• _ASSIGNMENT_:
Give the lines below again exactly, starting with the line that holds "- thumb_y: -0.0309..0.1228" and going on through the line that holds "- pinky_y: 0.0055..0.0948".

• _MATERIAL SUPPLIED_:
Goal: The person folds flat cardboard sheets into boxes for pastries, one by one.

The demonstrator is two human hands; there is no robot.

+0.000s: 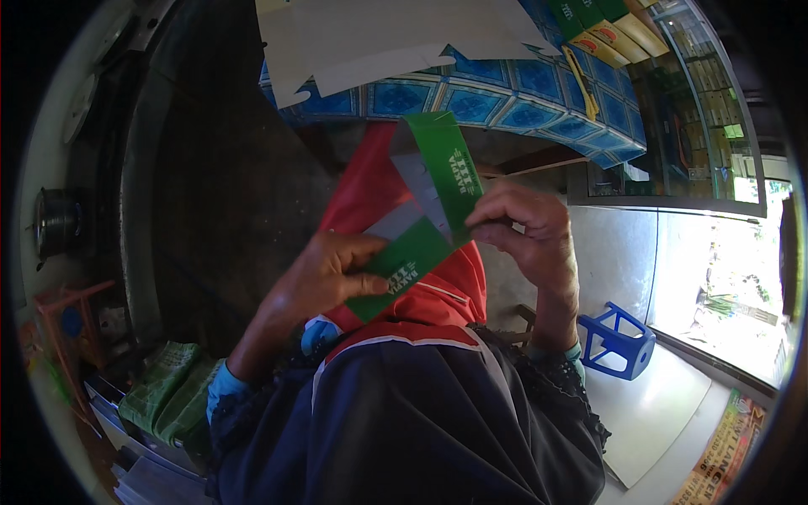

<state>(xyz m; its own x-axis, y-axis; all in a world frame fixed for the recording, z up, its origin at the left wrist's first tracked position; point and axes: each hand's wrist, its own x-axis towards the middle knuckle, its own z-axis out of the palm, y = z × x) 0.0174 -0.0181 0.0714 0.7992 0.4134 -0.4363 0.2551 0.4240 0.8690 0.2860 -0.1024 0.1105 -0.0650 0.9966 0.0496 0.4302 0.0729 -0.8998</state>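
Note:
Held over my lap is a green cardboard box (421,250), partly folded, with white print on its outer walls and a pale grey inside. It is bent at a corner, with one wall running away from me and another toward my lower left. My left hand (330,268) grips the near wall, thumb on the green face and fingers behind. At the corner, my right hand (528,225) pinches the cardboard edge between thumb and curled fingers. Red cloth (362,189) shows beneath and behind the box.
Ahead stands a table with a blue tiled-pattern cover (471,103), bearing flat pale cardboard sheets (362,46) and green-and-yellow boxes (619,38). A glass cabinet (707,109) is at the far right. A blue plastic stool (619,341) lies right; green folded cloth (164,387) sits left.

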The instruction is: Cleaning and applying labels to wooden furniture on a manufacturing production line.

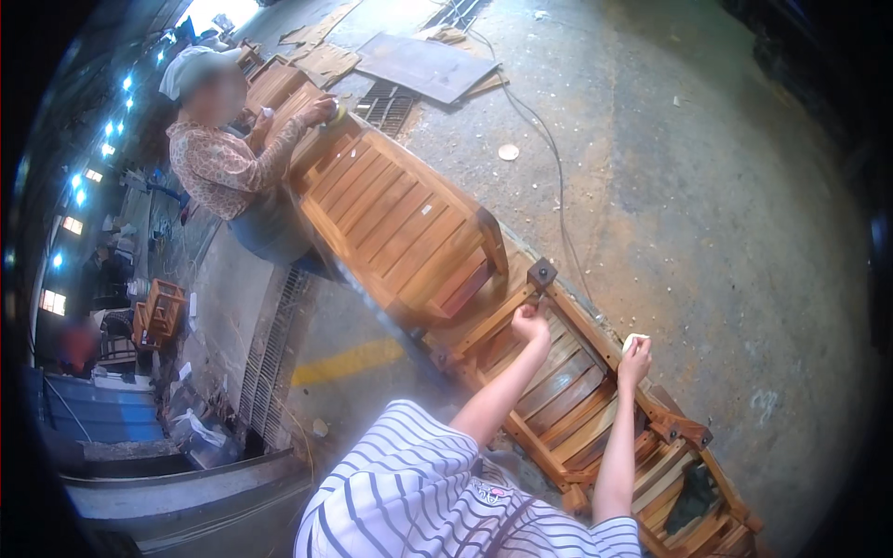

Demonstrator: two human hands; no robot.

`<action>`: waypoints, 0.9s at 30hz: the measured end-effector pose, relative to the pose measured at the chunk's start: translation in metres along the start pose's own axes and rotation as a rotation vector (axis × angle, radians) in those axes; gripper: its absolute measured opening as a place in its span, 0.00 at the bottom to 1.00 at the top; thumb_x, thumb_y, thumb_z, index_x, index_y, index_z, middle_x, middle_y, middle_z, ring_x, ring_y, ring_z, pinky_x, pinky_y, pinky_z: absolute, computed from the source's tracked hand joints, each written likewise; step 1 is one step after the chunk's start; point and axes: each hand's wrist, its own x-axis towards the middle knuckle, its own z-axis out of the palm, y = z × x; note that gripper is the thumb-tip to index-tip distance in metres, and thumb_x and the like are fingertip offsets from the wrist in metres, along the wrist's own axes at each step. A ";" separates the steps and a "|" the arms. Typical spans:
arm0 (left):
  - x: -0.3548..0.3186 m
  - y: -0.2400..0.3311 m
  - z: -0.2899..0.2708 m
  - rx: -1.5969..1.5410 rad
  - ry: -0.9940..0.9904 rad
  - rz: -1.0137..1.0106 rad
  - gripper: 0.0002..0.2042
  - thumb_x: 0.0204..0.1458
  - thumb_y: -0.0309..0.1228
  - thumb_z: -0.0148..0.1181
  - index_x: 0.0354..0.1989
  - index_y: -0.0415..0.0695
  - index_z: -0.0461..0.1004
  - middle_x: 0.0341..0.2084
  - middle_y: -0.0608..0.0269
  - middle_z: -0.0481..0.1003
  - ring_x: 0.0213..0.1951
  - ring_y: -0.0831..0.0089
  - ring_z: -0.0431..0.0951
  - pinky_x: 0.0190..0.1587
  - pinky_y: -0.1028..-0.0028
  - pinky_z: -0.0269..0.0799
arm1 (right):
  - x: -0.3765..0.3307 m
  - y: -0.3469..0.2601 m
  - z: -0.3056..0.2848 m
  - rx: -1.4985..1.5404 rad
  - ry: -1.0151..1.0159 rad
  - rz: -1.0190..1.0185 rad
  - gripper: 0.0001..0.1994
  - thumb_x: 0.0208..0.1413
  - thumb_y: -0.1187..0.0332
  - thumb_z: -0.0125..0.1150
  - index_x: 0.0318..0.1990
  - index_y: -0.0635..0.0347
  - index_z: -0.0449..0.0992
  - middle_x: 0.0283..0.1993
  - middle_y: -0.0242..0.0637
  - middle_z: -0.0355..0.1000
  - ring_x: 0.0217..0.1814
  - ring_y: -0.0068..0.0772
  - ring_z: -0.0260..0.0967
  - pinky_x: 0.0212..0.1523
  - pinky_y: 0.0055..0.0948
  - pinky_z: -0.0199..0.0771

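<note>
A slatted wooden furniture frame (567,400) lies in front of me, with a dark square-topped corner post (541,272) at its far end. Over that end, just below the post, is my left hand (530,323), its fingers curled closed; whatever they may hold is hidden. My right hand (634,361) is raised by the frame's right rail, fingers pinched on a small pale folded piece (633,342). Whether that piece is cloth or paper cannot be made out.
Beyond the frame stands a larger slatted wooden piece (381,209), where a person in a cap (223,158) works. Another slatted piece with a dark cloth (693,498) is at lower right. A cable (558,177) and flat board (426,67) lie on the floor.
</note>
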 end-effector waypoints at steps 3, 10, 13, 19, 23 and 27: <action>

• _EXERCISE OUTPUT_:
  - thumb_y: -0.0309..0.1228
  - thumb_z: -0.0148..0.1181
  - index_x: 0.0354..0.1989
  - index_y: -0.0415..0.0695
  - index_z: -0.0461..0.1004
  - middle_x: 0.0341..0.2084
  - middle_y: -0.0608..0.0269
  - middle_z: -0.0481..0.1003
  - ring_x: 0.0213..0.1951
  - ring_y: -0.0831..0.0089
  - ring_z: -0.0431..0.0951
  - pinky_x: 0.0190..0.1587
  - pinky_y: -0.1028..-0.0028
  - pinky_z: -0.0269..0.0799
arm1 (right):
  - x: -0.3765..0.3307 m
  - y: -0.3469..0.2601 m
  - z: -0.3056..0.2848 m
  - rx: -1.4985..1.5404 rad
  - ry: -1.0151..1.0159 rad
  - rz: -1.0190..1.0185 rad
  - gripper: 0.0001..0.1994
  - thumb_x: 0.0208..0.1413
  - thumb_y: -0.1187..0.0332
  - thumb_z: -0.0125..0.1150
  - index_x: 0.0318..0.1990
  - index_y: -0.0635..0.0347
  - index_z: -0.0449..0.0992
  - middle_x: 0.0283..0.1993
  - middle_y: -0.0242..0.0637
  - middle_z: -0.0355..0.1000
  - ring_x: 0.0217..0.1814
  - ring_y: -0.0068..0.0772
  - ring_z: -0.0260..0.0967
  - pinky_x: 0.0212..0.1523
  - pinky_y: 0.0055..0.0948

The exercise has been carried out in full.